What is being asked.
Output, exactly and in full, only the lines from the one containing "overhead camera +" to the last line of the data. Pictures should not appear.

[Data section Boundary: Start]

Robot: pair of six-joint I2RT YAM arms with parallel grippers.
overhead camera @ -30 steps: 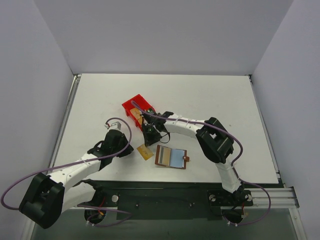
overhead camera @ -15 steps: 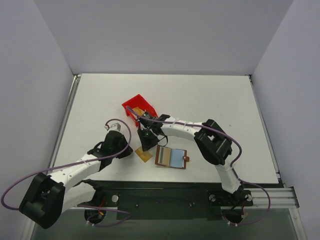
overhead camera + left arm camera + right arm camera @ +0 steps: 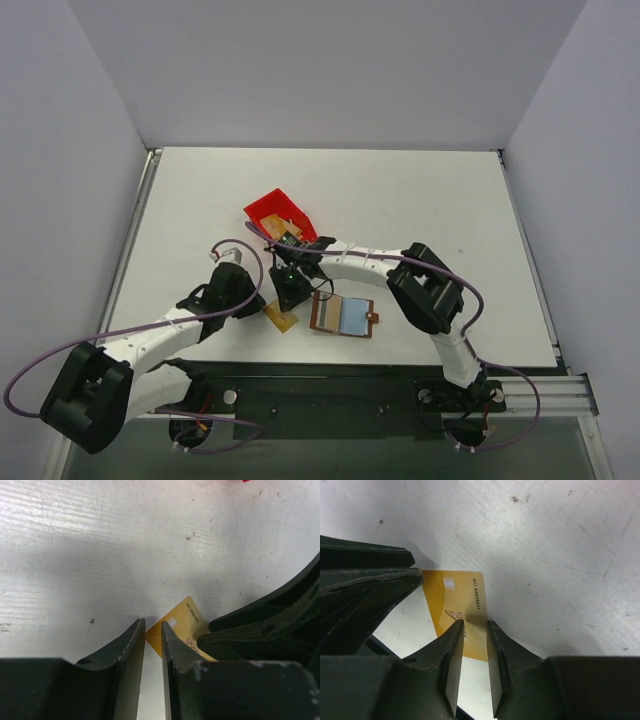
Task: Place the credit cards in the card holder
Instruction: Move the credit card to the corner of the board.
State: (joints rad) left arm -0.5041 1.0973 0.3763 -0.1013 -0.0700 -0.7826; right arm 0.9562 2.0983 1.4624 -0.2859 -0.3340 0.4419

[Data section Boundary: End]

Solution to this exercise.
overhead camera + left arm camera + right arm camera @ +0 steps: 
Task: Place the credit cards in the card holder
Instruction: Move the credit card to the corner of the board.
State: (joints rad) left arm -0.5041 1.0973 0.3763 -0.1013 -0.0700 -0.7826; right arm 0.9562 2.0983 1.4624 -0.2859 -0.3340 0.4419

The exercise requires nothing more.